Врач оказался легок на помине и уже входил в комнату.
— Он в сознании, — доложил медик. — Спросил, отчего пахнет дымом. Я сказал, что за ночь пожары очень усилились…
— Какова была его реакция? — спросил де Сегюр.
— Он сказал: «Должно быть, наши солдаты были неосторожны…»
— Он не называл себя Палабретти?
— Нет. Настроение у него скорее бодрое, чем подавленное. Простуда почти прошла.
— Благодарю вас, сударь, вы свободны. Впрочем, желательно, чтобы вы побыли достаточно близко от его величества.
Врач поклонился и вышел.
Лористон прошелся от стола на середину комнаты, повернулся кругом, бряцнув шпорой.
— Ну, я полагаю, что пора вызвать мадемуазель Пьеррон. Цыганку пока оставим в покое.
Гвардейцы ввели бледную и перепуганную Крошку. Так близко столь высоких особ она еще не видела.
— Прошу вас сесть, мадемуазель Пьеррон, — сухо пригласил Себастиани.

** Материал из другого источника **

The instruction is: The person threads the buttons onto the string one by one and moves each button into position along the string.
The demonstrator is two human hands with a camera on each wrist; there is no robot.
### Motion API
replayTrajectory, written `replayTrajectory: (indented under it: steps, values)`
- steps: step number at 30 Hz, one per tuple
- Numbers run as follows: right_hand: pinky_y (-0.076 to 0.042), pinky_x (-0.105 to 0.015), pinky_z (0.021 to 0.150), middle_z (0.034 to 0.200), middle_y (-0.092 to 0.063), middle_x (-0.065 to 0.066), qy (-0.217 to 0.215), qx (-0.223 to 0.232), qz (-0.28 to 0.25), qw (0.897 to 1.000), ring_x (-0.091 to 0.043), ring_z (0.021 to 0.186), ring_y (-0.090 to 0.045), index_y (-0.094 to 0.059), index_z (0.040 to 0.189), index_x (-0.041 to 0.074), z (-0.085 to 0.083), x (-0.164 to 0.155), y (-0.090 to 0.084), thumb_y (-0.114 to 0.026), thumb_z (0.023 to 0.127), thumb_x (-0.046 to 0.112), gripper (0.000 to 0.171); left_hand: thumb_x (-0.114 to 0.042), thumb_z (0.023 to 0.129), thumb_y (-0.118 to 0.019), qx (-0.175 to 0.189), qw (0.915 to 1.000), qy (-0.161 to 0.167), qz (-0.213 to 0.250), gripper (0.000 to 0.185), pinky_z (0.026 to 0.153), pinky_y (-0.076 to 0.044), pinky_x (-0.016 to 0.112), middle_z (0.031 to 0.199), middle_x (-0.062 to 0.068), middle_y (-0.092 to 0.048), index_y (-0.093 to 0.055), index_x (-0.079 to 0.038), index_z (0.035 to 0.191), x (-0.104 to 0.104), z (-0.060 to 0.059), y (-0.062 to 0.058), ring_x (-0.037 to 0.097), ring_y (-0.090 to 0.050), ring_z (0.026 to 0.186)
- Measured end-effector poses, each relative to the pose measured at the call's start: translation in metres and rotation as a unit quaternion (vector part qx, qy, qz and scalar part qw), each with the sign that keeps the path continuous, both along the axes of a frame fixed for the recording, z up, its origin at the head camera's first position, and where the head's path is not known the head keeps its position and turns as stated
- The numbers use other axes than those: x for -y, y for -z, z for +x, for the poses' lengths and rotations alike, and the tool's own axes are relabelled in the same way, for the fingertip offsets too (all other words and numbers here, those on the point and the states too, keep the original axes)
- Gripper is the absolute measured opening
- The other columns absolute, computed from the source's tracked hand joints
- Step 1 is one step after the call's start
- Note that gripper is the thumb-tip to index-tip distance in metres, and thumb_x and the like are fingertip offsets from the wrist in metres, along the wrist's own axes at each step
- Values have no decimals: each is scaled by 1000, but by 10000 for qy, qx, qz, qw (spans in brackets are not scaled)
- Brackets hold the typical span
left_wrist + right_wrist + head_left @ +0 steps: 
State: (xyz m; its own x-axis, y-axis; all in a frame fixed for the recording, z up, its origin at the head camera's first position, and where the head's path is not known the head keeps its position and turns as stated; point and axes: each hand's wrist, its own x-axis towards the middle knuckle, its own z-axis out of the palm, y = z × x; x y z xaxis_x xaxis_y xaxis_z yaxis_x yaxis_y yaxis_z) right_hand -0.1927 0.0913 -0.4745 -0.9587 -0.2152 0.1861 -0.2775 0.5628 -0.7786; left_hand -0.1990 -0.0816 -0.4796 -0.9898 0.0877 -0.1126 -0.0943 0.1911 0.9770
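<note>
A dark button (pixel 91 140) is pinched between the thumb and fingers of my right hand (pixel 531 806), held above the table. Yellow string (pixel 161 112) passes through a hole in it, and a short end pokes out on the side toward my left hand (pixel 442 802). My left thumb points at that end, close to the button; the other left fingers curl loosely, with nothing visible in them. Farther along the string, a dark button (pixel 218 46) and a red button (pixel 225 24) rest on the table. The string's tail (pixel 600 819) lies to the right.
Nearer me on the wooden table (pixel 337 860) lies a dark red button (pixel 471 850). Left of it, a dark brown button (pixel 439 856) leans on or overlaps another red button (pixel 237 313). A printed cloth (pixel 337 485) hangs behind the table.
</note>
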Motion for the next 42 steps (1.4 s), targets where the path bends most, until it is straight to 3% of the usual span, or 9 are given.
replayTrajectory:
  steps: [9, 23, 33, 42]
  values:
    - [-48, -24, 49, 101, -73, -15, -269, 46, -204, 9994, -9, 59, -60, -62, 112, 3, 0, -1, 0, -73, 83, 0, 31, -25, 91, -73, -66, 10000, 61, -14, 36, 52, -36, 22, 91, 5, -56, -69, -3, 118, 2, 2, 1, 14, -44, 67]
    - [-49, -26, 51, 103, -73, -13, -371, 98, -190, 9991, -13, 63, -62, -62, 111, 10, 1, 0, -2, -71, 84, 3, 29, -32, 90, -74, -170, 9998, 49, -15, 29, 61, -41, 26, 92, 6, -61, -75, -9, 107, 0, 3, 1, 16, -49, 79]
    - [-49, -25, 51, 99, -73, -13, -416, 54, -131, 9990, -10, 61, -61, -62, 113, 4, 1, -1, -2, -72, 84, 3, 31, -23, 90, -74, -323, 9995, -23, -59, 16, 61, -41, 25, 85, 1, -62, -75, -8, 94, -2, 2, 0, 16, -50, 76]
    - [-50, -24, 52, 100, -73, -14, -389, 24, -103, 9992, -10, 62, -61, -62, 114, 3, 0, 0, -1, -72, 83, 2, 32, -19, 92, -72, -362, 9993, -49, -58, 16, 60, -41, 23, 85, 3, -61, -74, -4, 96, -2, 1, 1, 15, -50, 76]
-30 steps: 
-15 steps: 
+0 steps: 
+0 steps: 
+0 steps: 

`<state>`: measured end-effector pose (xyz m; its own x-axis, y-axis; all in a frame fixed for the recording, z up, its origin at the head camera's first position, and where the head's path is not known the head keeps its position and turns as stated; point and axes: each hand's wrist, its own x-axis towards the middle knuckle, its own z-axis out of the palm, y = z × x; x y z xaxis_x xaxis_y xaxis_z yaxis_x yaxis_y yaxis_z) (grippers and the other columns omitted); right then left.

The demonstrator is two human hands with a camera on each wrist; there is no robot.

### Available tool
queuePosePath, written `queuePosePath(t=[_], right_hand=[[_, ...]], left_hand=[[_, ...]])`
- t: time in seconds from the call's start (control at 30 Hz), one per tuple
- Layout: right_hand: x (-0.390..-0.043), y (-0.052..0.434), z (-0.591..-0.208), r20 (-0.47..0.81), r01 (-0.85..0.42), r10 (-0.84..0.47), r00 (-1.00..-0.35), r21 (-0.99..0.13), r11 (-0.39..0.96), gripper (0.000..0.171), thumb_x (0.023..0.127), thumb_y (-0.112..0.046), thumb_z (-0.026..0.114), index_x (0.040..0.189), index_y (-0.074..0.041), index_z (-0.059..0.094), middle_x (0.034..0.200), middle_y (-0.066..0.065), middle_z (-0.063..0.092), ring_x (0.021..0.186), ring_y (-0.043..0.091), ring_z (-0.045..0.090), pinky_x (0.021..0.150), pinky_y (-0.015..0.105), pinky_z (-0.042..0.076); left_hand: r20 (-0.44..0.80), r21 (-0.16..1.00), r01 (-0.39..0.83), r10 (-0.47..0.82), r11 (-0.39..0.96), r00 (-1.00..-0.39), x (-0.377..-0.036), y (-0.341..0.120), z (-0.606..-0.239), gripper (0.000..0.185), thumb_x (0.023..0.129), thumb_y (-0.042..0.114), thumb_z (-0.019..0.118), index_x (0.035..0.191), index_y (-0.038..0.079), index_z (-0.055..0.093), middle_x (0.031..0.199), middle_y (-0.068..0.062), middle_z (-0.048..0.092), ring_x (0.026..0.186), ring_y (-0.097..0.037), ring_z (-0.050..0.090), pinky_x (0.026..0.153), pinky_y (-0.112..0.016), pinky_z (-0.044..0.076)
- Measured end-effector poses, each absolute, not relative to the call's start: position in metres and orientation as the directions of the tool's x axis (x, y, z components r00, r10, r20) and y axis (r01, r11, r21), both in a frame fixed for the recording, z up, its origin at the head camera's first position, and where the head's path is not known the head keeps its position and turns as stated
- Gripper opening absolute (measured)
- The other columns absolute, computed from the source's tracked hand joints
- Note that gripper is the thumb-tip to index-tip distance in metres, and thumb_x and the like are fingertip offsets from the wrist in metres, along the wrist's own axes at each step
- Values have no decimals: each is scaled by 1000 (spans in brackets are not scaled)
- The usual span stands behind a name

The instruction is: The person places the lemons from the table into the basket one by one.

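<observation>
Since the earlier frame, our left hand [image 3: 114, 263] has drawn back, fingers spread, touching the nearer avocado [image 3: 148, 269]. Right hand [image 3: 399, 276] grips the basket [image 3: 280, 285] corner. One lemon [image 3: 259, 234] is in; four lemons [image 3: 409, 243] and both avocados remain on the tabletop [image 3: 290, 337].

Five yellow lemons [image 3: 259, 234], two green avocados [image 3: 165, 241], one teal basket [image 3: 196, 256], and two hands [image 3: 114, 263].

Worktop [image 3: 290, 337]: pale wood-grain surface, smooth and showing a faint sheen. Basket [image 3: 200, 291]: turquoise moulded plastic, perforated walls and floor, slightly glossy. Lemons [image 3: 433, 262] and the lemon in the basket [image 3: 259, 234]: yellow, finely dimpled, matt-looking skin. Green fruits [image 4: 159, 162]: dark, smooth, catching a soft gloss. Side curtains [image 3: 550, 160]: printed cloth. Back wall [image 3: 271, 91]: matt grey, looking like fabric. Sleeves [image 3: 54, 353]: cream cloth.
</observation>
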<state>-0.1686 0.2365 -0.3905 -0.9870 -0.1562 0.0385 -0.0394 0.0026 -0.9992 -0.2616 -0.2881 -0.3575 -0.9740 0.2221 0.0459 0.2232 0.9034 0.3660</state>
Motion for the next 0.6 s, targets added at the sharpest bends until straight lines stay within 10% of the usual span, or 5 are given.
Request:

Крошка присела на краешек стула.
— Вы имеете маркитантский патент, мадемуазель?
— Да. Вы можете справиться у командира полубригады или у бригадного генерала.
— Это успеется. Алессандро Палабретти также?
— Да, месье. У него все в порядке.
— По докладу из нижестоящих штабов вы были задержаны вместе с цыганкой за хождение по городу в ночное время, не зная пароля. Что вы делали на улице?
— Мой генерал, я готова рассказать все! — воскликнула Крошка. — Клянусь, что ничего, кроме правды, вы от меня не услышите!
— Именно этого мы от вас и ждем.
— Да, но для этого мне нужно очень много времени.
— Мы будем терпеливы до определенного предела.
— Я начну с самого начала. Позавчера днем мы с Палабретти заехали с фурой во двор дома, куда потом приехали польские уланы.
— Зачем, простите? — испытующе прищурился Себастиани. — Вы собирались мародерствовать?
— Дом был уже ограблен, — оскорбленно сказала Крошка. — У нас просто сломалась оглобля, и Сандро, то есть месье Палабретти, решил поискать какую-нибудь доску или шест, чтобы вытесать новую. Мы уже вышли во двор, когда явились польские уланы во главе с Ржевусским и заявили, что им этот дом указан для постоя. Когда мы с мужем… то есть, конечно, с месье Палабретти, пошли показывать лейтенанту дом…
Тут Крошка действительно выложила все. Не упирая на то, в какой момент Надежда напала на них и застала врасплох, она тем не менее рассказала и о перестрелке в доме, и о появлении Клеща, и о наличии подземных ходов — словом, раскрыла все карты, какие могла. Особо долго она рассказывала о колдунье Марфе и о том, как та управляет Настей на расстоянии, о том, как Марфа вернула Надежде ребенка и, отобрав молоко у Насти, передала его Надежде.
— Да она нас дурачит, — шепнул Коленкур на ухо Лористону. — У этой девицы буйная фантазия.
— Итак, мадемуазель, — резюмировал Себастиани. — Маркитанта Палабретти вы не видели с позавчерашнего вечера, не так ли? Он пропал бесследно. Я правильно вас понял?
— Да, мой генерал.
— Вы были его любовницей?
— Ну кто же задает такие вопросы даме? — Крошка пыталась изобразить возмущение, но Себастиани это не смутило.